Allora, senza cedere al pessimismo o, peggio, al suo scanzonato contrario, troviamo il coraggio di guardarci negli occhi. Il problema vero, grande quanto un iceberg, è che ai poveri genitori di questo nostro tempo è stata imposta una vera e propria rapina. È stata tolta loro la possibilità di incidere davvero sull’educazione dei propri figli, dimenticando che, come scriveva Wittgestein, «se pure tutte le possibili domande della scienza ricevessero una risposta, i problemi della nostra vita non sarebbero neppure sfiorati». I bambini ci pongono domande vere alle quali occorre dare risposte con le parole e con l’esempio. Occorre smetterla di credere alla favola che il nuovo, solo perché nuovo, sia migliore del vecchio. Un dipinto di Leonardo non ha niente da invidiare a quello di Picasso. I versi di Dante non andranno mai in prescrizione. Occorre, invece, fare ricorso all’antica, nobile, difficile, efficacissima arte del discernimento, per indirizzare i nostri bambini verso il bello, il vero, il bene, ricordando che hanno bisogno di modelli.
Perciò, abbia il coraggio di alzare la mano chi, in casa, magari a tavola, non si è “assentato” per catapultarsi sul telefonino che squilla. Si metta in piedi chi non si è ritrovato a telefonare o a chattare mentre era alla guida della propria auto.

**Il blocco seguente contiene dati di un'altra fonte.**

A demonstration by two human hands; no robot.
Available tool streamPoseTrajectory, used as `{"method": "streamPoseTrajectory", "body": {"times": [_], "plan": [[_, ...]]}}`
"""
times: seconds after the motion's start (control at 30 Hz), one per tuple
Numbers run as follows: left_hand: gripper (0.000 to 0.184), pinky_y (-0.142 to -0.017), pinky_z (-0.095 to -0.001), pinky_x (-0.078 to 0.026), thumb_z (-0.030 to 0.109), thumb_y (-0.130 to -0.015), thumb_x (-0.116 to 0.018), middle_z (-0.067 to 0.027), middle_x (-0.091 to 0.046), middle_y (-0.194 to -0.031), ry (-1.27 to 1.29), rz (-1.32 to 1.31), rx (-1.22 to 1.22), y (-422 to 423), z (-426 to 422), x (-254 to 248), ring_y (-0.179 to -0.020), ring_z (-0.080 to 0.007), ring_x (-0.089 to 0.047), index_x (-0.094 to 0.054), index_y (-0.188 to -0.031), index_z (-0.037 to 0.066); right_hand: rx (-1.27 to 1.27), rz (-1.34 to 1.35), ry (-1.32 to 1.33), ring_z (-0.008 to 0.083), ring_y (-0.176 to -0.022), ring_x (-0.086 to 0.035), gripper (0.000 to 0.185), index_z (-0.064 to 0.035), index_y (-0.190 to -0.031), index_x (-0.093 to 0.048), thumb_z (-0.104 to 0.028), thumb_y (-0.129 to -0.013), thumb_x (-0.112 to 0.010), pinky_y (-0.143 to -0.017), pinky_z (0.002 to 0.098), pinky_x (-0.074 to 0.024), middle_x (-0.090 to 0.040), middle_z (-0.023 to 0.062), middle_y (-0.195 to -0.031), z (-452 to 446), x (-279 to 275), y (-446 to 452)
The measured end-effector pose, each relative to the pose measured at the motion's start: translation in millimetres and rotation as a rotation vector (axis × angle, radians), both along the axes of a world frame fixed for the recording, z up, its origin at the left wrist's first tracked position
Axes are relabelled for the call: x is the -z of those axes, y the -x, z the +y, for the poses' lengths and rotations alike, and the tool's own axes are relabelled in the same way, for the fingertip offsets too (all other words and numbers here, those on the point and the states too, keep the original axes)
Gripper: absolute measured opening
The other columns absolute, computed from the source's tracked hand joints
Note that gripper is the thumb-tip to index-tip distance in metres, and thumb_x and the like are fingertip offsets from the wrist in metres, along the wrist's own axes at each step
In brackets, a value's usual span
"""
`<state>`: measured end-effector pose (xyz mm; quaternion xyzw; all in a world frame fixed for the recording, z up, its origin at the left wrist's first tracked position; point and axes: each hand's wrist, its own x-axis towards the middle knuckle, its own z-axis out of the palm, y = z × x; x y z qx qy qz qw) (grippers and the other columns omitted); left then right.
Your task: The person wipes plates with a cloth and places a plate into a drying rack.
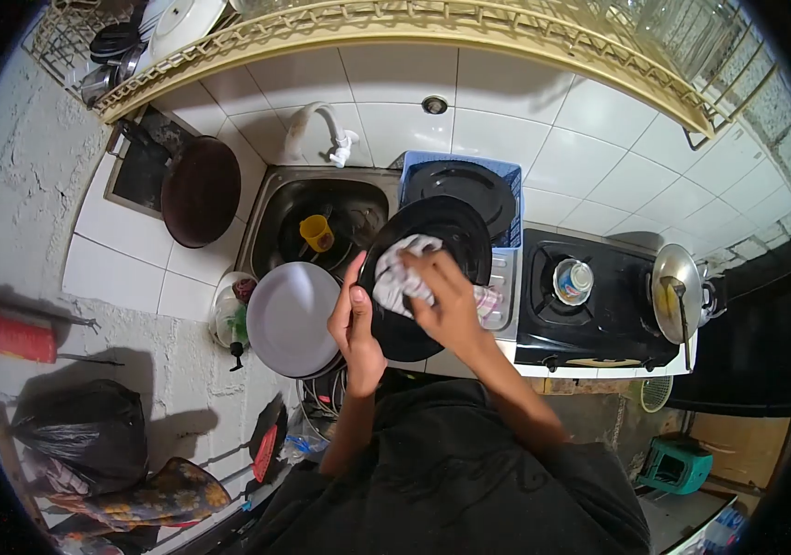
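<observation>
A black plate [409, 344] is held up in front of my chest, over the counter between the sink and the stove. My left hand [356, 326] grips its left edge, thumb on the face. My right hand [446, 298] presses a white and pink cloth [399, 285] against the plate's face, fingers bent over it. Part of the cloth hangs out to the right of the hand. Behind the plate, a blue basket [508, 168] holds another black plate [462, 190]. Left of my left hand, a pale round plate [293, 319] tops a stack.
The metal sink [270, 199] holds a yellow cup [317, 233] under a white faucet [331, 129]. A dark pan [201, 192] stands on the left. To the right are a black stove [543, 342] and a wok [675, 294]. A yellow rack [395, 39] hangs overhead.
</observation>
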<state>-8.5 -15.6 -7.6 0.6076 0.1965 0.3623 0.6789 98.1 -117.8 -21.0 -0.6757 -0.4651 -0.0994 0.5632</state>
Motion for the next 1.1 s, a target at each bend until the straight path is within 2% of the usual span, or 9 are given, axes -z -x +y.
{"method": "streamPoseTrajectory", "body": {"times": [0.1, 0.17, 0.27, 0.4, 0.57, 0.73, 0.9, 1.0, 1.1], "plan": [[0.054, -0.110, -0.0349, -0.039, 0.035, -0.111, -0.042, -0.0146, -0.059, -0.135, -0.012, 0.026, 0.005, 2, 1, -2, -0.124, -0.0199, -0.054, -0.051, -0.144, -0.007, 0.025, 0.007, 0.076, 0.0377, -0.088, -0.065, 0.059, -0.0044, -0.130, -0.064, 0.006, -0.072, -0.062, -0.078, 0.0425, -0.0553, -0.059, 0.0181, -0.102, -8, 0, 1], [0.052, -0.098, -0.0315, -0.033, 0.033, -0.110, -0.044, -0.0081, -0.052, -0.119, -0.041, 0.039, -0.001, 4, 0, -1, -0.110, -0.0152, -0.047, -0.053, -0.143, -0.006, 0.191, 0.037, -0.011, 0.0371, -0.088, -0.065, 0.056, -0.0034, -0.126, -0.066, 0.007, -0.071, -0.060, -0.076, 0.0405, -0.0544, -0.060, 0.0183, -0.100, -6, 9, -11], [0.044, -0.061, -0.0222, -0.017, 0.027, -0.109, -0.050, 0.0101, -0.029, -0.074, -0.073, 0.039, -0.004, 2, -3, 2, -0.068, -0.0019, -0.024, -0.058, -0.140, -0.004, 0.217, -0.062, -0.062, 0.0357, -0.088, -0.063, 0.055, -0.0026, -0.126, -0.066, 0.006, -0.071, -0.060, -0.075, 0.0394, -0.0539, -0.058, 0.0182, -0.100, -4, -9, -23], [0.045, -0.061, -0.0220, -0.017, 0.028, -0.109, -0.051, 0.0102, -0.029, -0.074, -0.060, -0.066, -0.021, -9, -6, 8, -0.068, -0.0015, -0.024, -0.058, -0.140, -0.004, 0.094, -0.148, -0.007, 0.0332, -0.082, -0.064, 0.057, -0.0045, -0.128, -0.066, 0.003, -0.072, -0.063, -0.072, 0.0402, -0.0545, -0.057, 0.0168, -0.101, -1, -19, -17], [0.045, -0.061, -0.0218, -0.017, 0.030, -0.109, -0.052, 0.0103, -0.029, -0.073, -0.087, 0.019, -0.038, -3, -4, 1, -0.067, -0.0020, -0.025, -0.058, -0.140, -0.002, 0.321, 0.045, -0.043, 0.0409, -0.093, -0.062, 0.056, -0.0032, -0.130, -0.063, 0.007, -0.075, -0.059, -0.080, 0.0432, -0.0530, -0.058, 0.0198, -0.105, -12, 4, -45], [0.054, -0.111, -0.0330, -0.036, 0.036, -0.110, -0.045, -0.0160, -0.058, -0.140, -0.095, 0.221, -0.012, -1, -11, -7, -0.129, -0.0197, -0.052, -0.054, -0.141, -0.008, 0.229, -0.022, -0.033, 0.0387, -0.091, -0.063, 0.059, -0.0052, -0.129, -0.065, 0.006, -0.071, -0.060, -0.080, 0.0433, -0.0533, -0.057, 0.0183, -0.101, -6, -2, -35], [0.048, -0.091, -0.0245, -0.043, 0.032, -0.109, -0.050, -0.0048, -0.070, -0.110, -0.160, -0.029, -0.105, -11, -11, 1, -0.098, -0.0099, -0.059, -0.059, -0.138, -0.005, 0.332, -0.008, 0.020, 0.0361, -0.083, -0.064, 0.059, -0.0088, -0.130, -0.064, 0.007, -0.073, -0.061, -0.071, 0.0427, -0.0542, -0.057, 0.0160, -0.104, -20, 3, -46], [0.055, -0.109, -0.0345, -0.040, 0.035, -0.110, -0.046, -0.0150, -0.060, -0.135, 0.057, -0.107, -0.048, -13, -16, -1, -0.126, -0.0196, -0.054, -0.052, -0.143, -0.008, 0.403, 0.072, 0.152, 0.0360, -0.082, -0.064, 0.061, -0.0104, -0.130, -0.065, 0.008, -0.072, -0.064, -0.070, 0.0405, -0.0534, -0.057, 0.0153, -0.104, -37, 16, -61], [0.057, -0.111, -0.0380, -0.041, 0.035, -0.110, -0.046, -0.0166, -0.058, -0.139, -0.044, 0.033, -0.066, -8, -17, 1, -0.127, -0.0231, -0.055, -0.048, -0.145, -0.009, 0.384, 0.017, 0.106, 0.0353, -0.081, -0.064, 0.062, -0.0110, -0.129, -0.065, 0.009, -0.070, -0.065, -0.070, 0.0400, -0.0531, -0.057, 0.0147, -0.103, -34, 20, -60]]}}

Certamente occorrono leggi che regolino tutto, su questo non ci piove. Ma nessuno s’illuda che moltiplicare le leggi basterà a evitare drammi come quello di Antonella. Il mondo ha bisogno di persone serie, responsabili, capaci: se non di amare, almeno di rispettare il prossimo. Il carcere per il reo non riporterà in vita chi la vita perse per la sua stoltezza. Ripetiamolo ai nostri figli che hanno a disposizione una sola vita, bellissima ma anche tanto fragile. Insegniamo loro le antiche virtù della prudenza, della pazienza, del procedere lentamente. I bambini ci guardano, ma cosa vedono? Guardiamoci un attimo con i loro occhi. Abbiamo il dovere di non confonderli, di non lasciarli soli, di custodire la loro innocenza, le loro vite. Emmanuel Mounier: «L’insetto che si mimetizza sul ramo per farsi dimenticare nell’immobilità del vegetale è l’immagine dell’uomo che si rintana nel conformismo per non dover rendere conto di sé, oppure si abbandona alle idee comuni per non affrontare gli uomini e i fatti». Non si tratta di mimetizzarci, di ripetere a pappagallo tesi inventate per interessi economici, politici o altro. Si tratta di amare a dismisura i nostri figli, la nostra gioventù. E se per amarli occorre rinuciare anche al riposo e al pranzo, lo facciamo volentieri: il loro amore ci ripagherà di tutto.